Another reminiscence of my childhood listening. As I’ve mentioned before, my mother was a pinnacle in defining my music taste when it comes to electronics and being a baby of the 90s, a british baby of the 90s at that, my ears were awash with The Best of Chillout compilations and what follows is another of many gems that built up the fabric of my early years in music.
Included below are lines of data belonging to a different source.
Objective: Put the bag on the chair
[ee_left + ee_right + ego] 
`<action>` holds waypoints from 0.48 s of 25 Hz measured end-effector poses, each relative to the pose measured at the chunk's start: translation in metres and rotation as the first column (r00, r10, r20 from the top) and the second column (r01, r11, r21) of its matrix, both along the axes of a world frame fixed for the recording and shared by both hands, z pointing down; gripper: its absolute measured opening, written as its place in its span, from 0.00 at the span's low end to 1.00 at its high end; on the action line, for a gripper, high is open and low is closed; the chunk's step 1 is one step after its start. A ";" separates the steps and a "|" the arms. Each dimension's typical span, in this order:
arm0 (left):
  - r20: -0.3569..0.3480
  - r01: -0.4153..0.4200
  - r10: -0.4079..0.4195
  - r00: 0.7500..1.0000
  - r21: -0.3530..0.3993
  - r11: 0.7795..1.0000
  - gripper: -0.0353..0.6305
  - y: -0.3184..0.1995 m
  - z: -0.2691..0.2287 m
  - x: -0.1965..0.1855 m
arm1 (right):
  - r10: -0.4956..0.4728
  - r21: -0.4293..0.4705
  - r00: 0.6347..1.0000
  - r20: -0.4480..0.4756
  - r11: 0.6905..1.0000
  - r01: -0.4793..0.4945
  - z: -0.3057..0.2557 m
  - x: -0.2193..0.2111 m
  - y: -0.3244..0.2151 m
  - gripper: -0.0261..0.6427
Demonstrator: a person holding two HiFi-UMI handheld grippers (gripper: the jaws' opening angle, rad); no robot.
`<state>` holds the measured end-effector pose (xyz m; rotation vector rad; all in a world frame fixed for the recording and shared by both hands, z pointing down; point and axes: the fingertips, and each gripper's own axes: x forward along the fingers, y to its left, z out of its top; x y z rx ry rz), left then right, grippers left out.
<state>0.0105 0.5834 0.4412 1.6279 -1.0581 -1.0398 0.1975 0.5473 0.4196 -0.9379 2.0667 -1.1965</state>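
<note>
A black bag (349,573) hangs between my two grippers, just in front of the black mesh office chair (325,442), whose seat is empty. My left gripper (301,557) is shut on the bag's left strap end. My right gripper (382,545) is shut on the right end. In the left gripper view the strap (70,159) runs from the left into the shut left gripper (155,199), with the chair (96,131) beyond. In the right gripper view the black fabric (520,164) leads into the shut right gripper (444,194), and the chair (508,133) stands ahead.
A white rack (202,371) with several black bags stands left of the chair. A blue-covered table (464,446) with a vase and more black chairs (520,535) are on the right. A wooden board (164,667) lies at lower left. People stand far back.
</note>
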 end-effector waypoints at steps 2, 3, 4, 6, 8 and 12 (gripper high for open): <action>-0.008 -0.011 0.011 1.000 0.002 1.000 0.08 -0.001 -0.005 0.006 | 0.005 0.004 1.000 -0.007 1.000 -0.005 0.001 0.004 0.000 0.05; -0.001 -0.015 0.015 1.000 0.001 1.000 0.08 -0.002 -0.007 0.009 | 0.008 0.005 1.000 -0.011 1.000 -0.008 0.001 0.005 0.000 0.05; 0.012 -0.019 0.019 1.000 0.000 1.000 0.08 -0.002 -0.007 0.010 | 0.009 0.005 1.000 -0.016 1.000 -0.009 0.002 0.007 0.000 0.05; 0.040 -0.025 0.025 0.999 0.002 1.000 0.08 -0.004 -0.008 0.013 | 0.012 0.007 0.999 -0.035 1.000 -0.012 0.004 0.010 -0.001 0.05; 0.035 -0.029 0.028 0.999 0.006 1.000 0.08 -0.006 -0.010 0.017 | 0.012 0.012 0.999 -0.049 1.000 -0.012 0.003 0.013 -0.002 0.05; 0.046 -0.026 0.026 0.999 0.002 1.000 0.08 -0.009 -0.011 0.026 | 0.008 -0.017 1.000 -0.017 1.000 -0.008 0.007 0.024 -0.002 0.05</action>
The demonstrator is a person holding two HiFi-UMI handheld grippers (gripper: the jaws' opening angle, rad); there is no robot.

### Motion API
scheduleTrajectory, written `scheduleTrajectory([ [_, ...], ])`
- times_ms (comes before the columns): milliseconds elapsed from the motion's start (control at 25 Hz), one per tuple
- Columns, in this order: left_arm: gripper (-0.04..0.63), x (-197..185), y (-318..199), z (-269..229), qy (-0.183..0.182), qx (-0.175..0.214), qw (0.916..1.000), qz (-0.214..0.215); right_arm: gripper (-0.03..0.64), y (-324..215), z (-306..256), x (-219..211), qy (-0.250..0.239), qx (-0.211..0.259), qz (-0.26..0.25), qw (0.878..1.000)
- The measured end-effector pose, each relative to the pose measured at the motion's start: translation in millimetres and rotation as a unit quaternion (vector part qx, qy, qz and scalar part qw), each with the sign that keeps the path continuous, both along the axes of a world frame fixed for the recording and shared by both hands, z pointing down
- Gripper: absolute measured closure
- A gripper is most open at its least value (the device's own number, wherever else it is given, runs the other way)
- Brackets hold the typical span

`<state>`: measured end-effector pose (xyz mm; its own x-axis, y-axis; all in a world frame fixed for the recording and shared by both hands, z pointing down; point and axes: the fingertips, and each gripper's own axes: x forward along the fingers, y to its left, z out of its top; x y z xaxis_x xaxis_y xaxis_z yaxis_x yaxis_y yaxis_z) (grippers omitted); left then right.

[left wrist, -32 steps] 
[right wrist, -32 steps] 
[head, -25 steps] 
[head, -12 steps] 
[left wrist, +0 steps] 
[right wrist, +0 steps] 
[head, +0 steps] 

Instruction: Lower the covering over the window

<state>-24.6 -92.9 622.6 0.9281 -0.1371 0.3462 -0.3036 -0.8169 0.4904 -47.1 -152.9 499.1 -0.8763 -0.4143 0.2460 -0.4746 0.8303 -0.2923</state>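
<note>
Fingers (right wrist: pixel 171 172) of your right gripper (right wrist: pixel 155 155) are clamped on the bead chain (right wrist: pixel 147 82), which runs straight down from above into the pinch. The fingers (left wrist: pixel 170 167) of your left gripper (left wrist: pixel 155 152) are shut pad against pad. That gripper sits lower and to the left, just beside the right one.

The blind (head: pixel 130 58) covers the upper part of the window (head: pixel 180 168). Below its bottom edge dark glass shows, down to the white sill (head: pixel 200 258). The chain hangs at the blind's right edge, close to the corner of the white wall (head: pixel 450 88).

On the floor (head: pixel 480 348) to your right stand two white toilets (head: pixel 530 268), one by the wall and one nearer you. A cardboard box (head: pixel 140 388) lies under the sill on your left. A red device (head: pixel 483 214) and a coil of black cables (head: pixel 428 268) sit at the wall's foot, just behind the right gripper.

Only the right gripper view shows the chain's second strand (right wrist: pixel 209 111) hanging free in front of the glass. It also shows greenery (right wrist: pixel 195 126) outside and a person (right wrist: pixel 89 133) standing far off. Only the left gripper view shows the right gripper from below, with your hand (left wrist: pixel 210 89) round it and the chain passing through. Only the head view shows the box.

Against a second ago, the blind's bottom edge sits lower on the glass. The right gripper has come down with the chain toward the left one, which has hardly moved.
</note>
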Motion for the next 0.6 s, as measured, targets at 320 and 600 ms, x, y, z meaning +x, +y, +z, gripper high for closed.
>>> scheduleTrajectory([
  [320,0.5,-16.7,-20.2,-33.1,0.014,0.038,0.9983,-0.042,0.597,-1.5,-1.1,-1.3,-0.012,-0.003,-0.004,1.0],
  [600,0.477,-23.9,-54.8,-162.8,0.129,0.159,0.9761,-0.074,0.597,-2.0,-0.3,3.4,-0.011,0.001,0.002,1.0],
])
Because I’m posting about them I figured I’d do a bit of research on the band, Smoke City, who, to my surprise (But also not surprise, it’s Trip-Hop afterall.) are actually an English band, despite what vocalist Nina Miranda would have you believe with her deceptively… “foreign”? accent. In my childhood brain and up until now I’d always assumed they were French, or at least the singer was French. Though to be fair I’m only told that the band is English, that’s not to say that the lead singer isn’t French, it’s not to say that I won’t continue to imagine a French girl behind the wheels of the Smoke City band-wagon.
What do you reckon?
The start of the track I never heard properly through and through until today as, of course, it was part of a mixed compilation, but those first initial “underwatery” bloops and bleeps, those drums that I always imagined to be of a more Jamaican origin, it all built a weird deep purple, smoke on the water atmosphere. (This really isn’t a Deep Purple Smoke on the Water reference, you know when ink or paint is spilled in water? That awesome imagery. That’s what I’m talking about… in a deep, dark, purple water.) I imagined a (French) woman adrift in this water, draped in some sort of long linen dress, gracefully swishing about like a sort of deep, purpley, ink-water mermaid lady. Such a sexy description, I know. But you get my vibe on this one, I would have been around five or six when I was thinking this stuff up initially so sexuality didn’t come into it, just imagery.
The band, I believe, like many other Trip-Hop collectives of the time, like many other musicians and bands of history altogether, had this one big hit and then faded into nothing more than the memory of lad re-visiting his Chillout youth. Though that’s not to say that the one big hit was not a fantastic one and that their sound wasn’t obscurely unique, an English band possibly imitating a French vocal style drawing in influences from Jazz, Hip-Hop, Samba, Bossa-Nova, Reggae… that’s pretty wild and the end result was clearly a poignant mark in the history of Trip-Hop.
I’ve now just discovered that it was blessed with some wicked remixes as well, David Morales had his fair share of edits and remixes including a Club version, Reprise and Samba-Soul type mix but also incredible members of the 90s Drum & Bass evolution; Voyager and Aphrodite. Apologies for the quality of the Voyager vid, if you can listen past the high end whistle of poor quality recordings then you’ll hear a beautiful track.